EXERCISE: With the material below, print exactly the lines between the line holding "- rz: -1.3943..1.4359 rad" and the line holding "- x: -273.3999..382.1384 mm", inclusive. Add nothing else.

THE DATA:
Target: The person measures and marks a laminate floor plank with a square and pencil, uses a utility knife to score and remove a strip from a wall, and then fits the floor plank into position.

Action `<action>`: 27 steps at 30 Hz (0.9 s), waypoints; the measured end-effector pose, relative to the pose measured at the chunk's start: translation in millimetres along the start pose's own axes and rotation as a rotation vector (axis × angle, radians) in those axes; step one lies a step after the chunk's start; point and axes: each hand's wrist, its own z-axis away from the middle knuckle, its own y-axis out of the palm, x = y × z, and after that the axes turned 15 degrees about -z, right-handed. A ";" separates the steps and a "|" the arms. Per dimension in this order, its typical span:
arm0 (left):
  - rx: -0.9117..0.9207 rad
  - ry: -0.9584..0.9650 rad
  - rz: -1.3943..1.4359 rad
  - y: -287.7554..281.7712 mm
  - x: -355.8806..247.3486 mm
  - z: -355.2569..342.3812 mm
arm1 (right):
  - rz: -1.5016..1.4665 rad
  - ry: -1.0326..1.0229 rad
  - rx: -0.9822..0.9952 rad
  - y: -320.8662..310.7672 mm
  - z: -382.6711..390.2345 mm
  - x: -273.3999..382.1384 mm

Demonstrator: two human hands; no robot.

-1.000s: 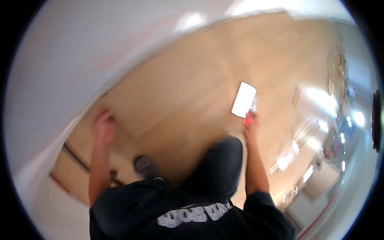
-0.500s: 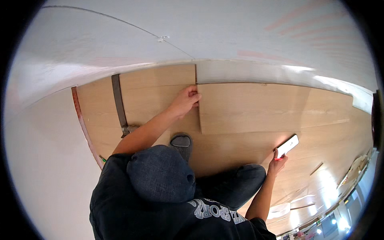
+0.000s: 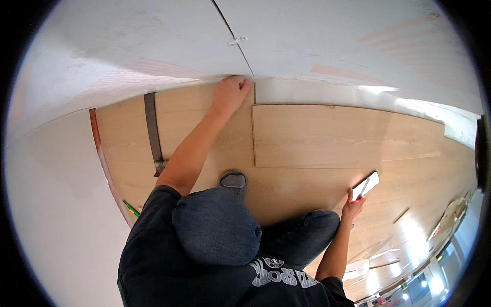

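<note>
My left hand [image 3: 231,93] is at the foot of the pale wall, by the far end of a laid floorboard [image 3: 189,102]. Its fingers are curled together; what they pinch, if anything, is hidden. To its right, a loose wood-look floorboard [image 3: 327,133] lies over the laid flooring, its left end near the board seam. My right hand [image 3: 354,205] grips a flat white rectangular thing [image 3: 372,180] with a dark edge, low over the floor. A thin grey strip lies across that thing, and something red shows at my fingers.
A dark metal pull bar [image 3: 152,128] lies across the boards on the left. A green tool [image 3: 131,208] rests by the left wall. A bare grey strip [image 3: 312,93] runs between loose board and wall. Offcuts [image 3: 402,215] and clutter lie at far right.
My left hand has left the loose floorboard's left end and moved up to the wall's foot. The right hand stays almost in place, its white thing slightly turned.
</note>
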 end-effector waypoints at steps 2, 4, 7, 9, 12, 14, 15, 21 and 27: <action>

RESPONSE TO THE EXERCISE:
  - rz: -1.3943..1.4359 rad
  - y: -287.7554..281.7712 mm
  - x: -355.8806..247.3486 mm
  - z: -355.2569..342.3812 mm
arm1 (right):
  - rz: -1.5016..1.4665 rad
  - ry: -1.0326..1.0229 rad
  - rx: -0.9822..0.9952 rad
  - y: -320.8662..310.7672 mm
  - z: -382.6711..390.2345 mm
  - x: -273.3999..382.1384 mm

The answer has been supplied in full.